■ **Assignment**
You are asked to filter the data below and copy every line holding "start".

* * *

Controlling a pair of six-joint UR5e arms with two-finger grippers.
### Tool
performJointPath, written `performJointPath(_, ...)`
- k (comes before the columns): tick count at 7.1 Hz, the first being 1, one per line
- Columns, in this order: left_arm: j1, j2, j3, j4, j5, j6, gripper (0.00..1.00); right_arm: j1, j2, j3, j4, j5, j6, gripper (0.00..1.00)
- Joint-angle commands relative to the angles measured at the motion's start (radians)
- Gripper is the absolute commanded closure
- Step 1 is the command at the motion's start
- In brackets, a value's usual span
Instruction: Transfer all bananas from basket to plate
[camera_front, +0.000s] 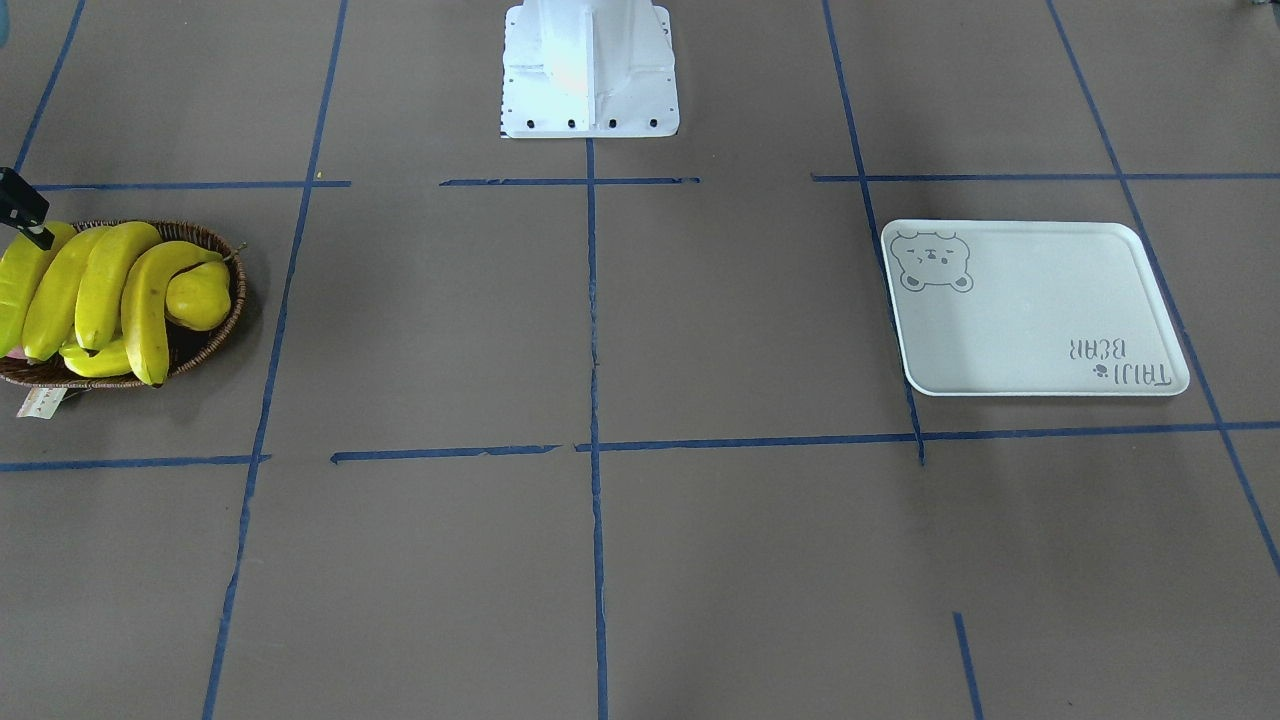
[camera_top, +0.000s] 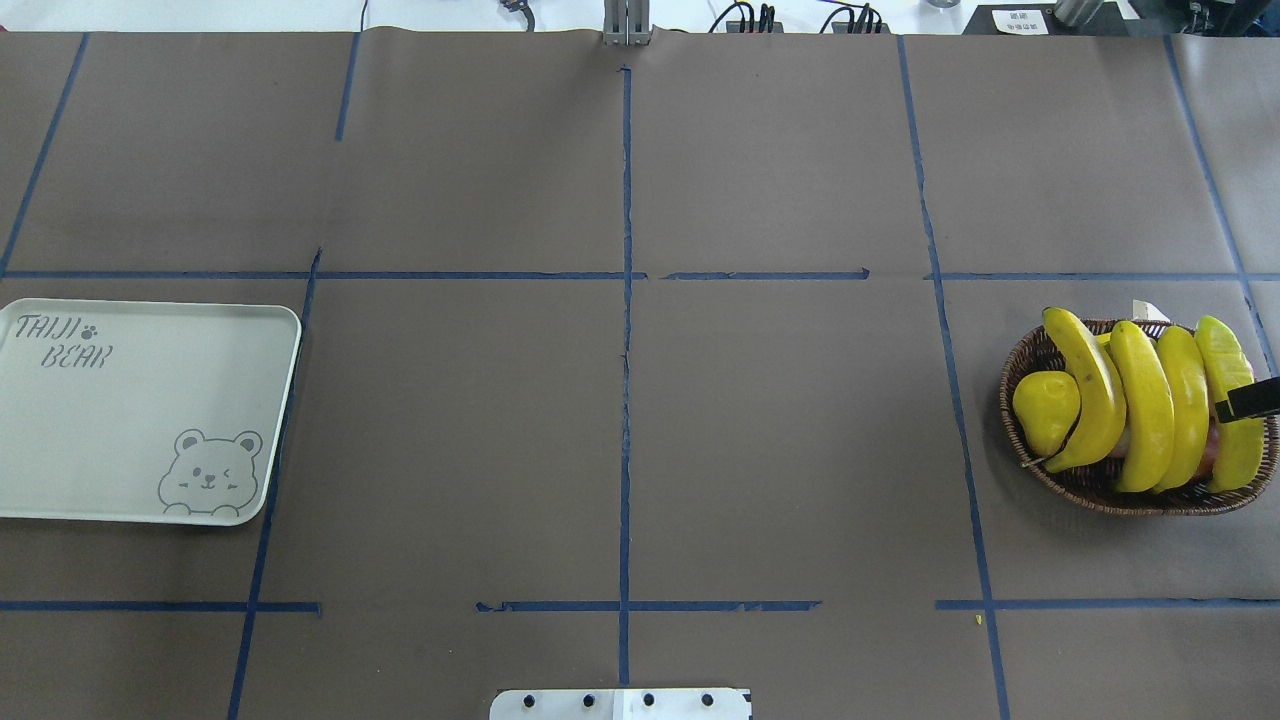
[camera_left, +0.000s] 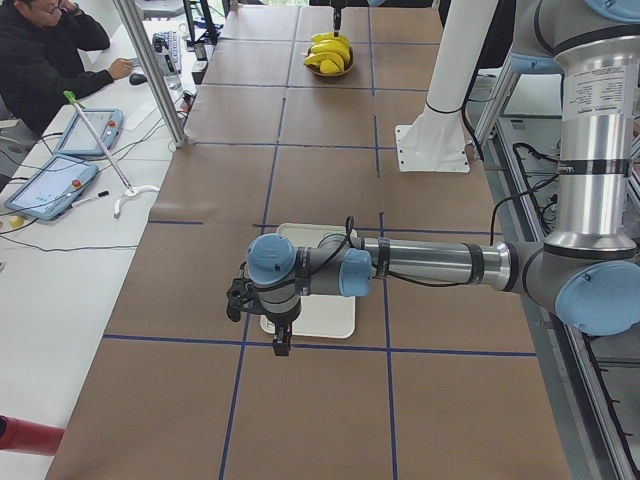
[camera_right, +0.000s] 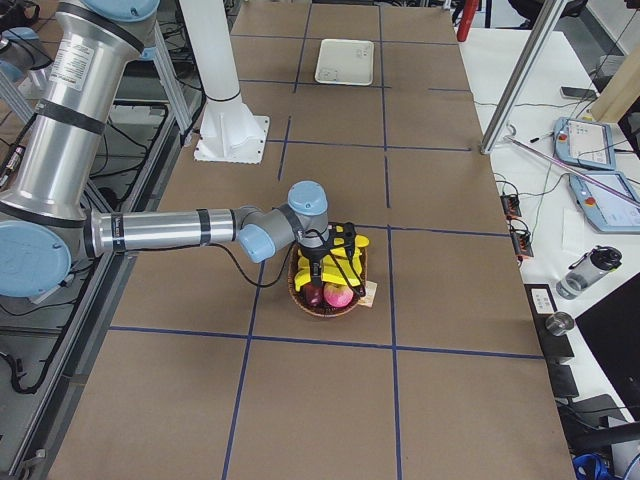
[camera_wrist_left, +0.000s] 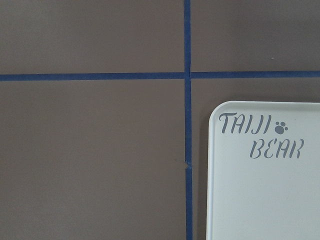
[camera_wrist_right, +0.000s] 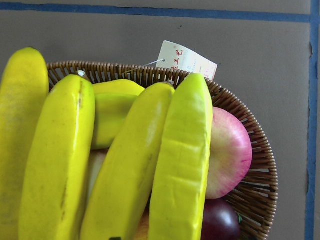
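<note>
Three bananas (camera_top: 1145, 405) lie side by side across the top of the wicker basket (camera_top: 1090, 485) at the table's right end, and another banana (camera_front: 100, 360) peeks out beneath them. From the wrist, the bananas (camera_wrist_right: 65, 160) fill the view. My right gripper (camera_top: 1240, 402) hangs over the basket's outer side; I cannot tell whether it is open. The white bear plate (camera_top: 100, 420) lies at the left end with nothing on it. My left gripper (camera_left: 282, 343) hovers by the plate's corner (camera_wrist_left: 265, 200); I cannot tell its state either.
The basket also holds a yellow pear (camera_top: 1045, 410), a ridged yellow-green fruit (camera_wrist_right: 180, 165), a pink apple (camera_wrist_right: 227, 152) and a dark plum (camera_wrist_right: 220, 220), with a paper tag (camera_wrist_right: 187, 59) on its rim. The robot base (camera_front: 590, 70) stands mid-table. A person (camera_left: 40, 50) sits at a side desk.
</note>
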Motion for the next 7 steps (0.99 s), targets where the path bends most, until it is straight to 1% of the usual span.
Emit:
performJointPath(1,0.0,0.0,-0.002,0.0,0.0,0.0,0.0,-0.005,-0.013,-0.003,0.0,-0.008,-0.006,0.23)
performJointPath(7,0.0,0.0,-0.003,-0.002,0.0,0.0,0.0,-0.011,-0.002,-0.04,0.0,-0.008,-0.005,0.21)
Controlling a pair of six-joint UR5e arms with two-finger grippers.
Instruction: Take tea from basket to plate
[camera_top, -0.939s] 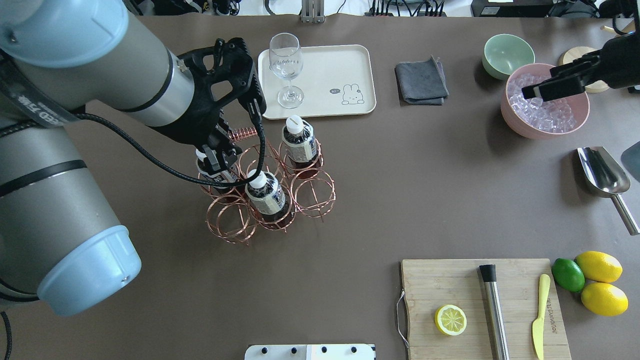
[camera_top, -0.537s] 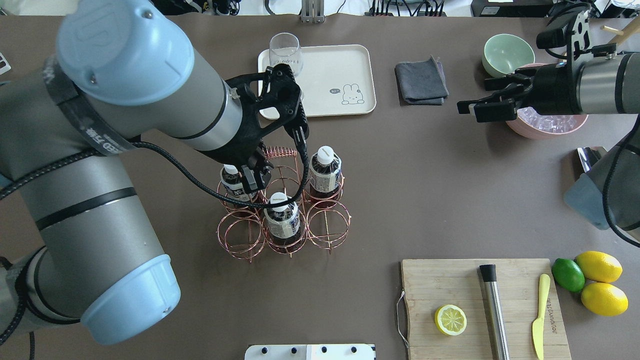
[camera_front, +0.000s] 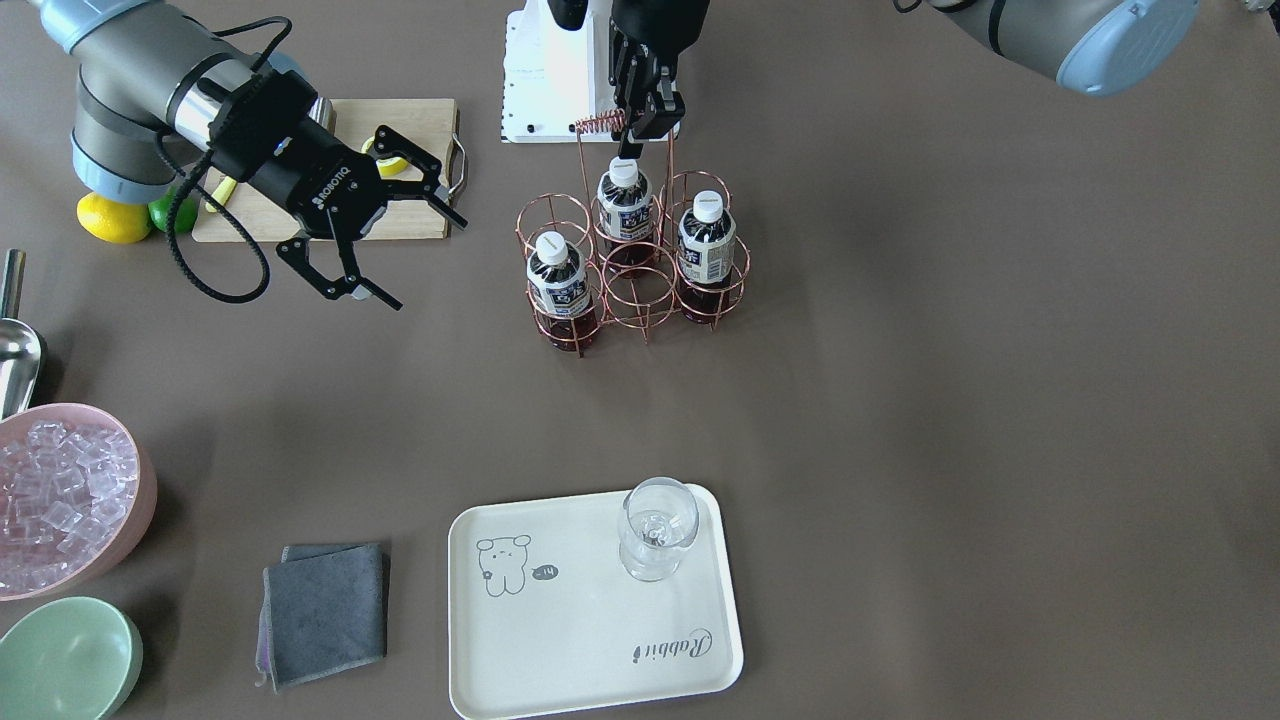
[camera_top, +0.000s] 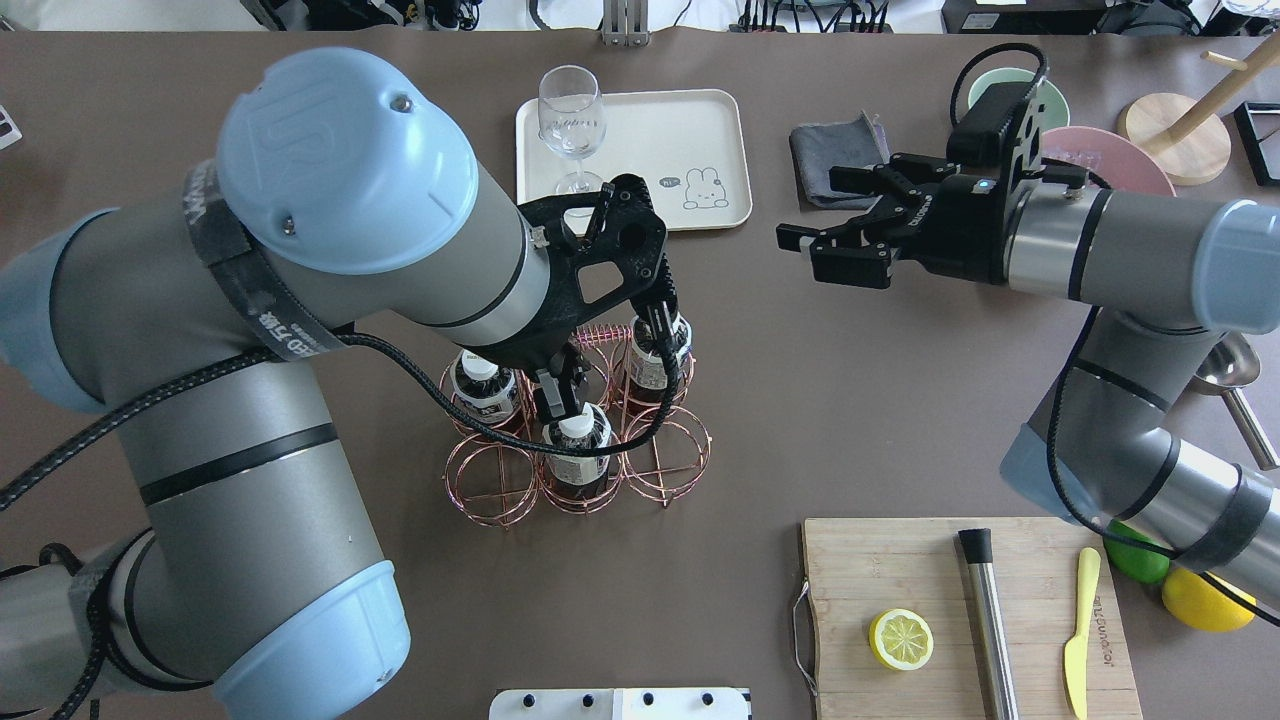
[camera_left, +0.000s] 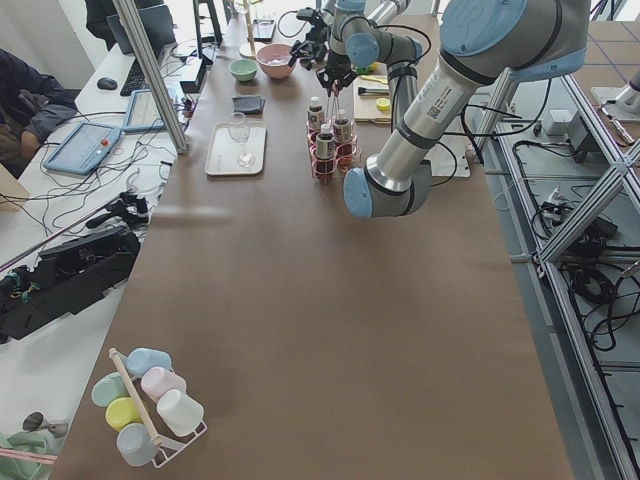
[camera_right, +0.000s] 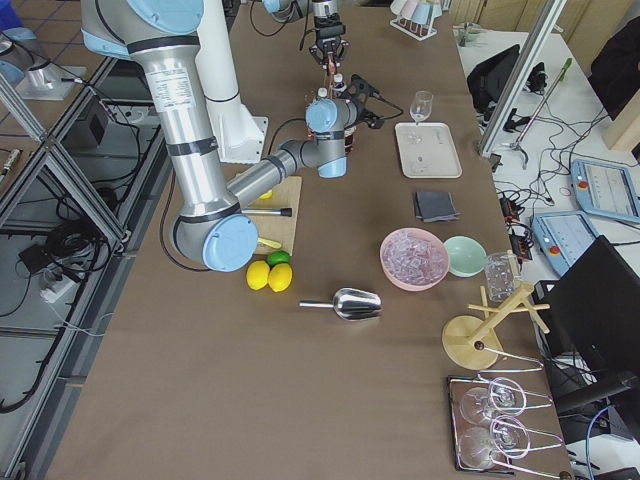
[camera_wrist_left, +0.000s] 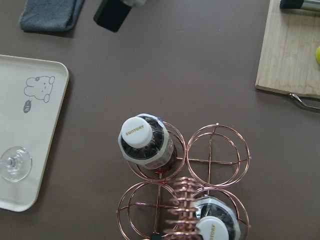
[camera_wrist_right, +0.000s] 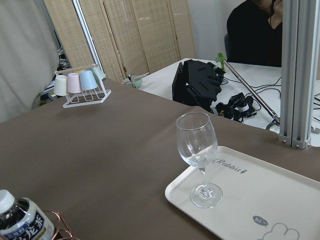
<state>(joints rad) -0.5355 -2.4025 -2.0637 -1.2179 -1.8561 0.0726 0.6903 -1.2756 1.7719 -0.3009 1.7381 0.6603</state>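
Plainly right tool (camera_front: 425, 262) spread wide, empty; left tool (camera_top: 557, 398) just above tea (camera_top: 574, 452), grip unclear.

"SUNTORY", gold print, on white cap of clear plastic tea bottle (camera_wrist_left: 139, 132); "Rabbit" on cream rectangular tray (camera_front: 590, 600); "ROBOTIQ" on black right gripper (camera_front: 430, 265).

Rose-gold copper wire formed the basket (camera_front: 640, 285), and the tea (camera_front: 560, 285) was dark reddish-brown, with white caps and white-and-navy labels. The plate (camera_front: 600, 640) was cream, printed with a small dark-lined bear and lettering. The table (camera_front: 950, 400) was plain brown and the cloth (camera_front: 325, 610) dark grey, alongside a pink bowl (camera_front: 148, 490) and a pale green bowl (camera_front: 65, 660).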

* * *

■ **Written answer**
- Joint-angle commands relative to the angles measured at the motion's start (radians)
- Step 1 is the command at the motion's start

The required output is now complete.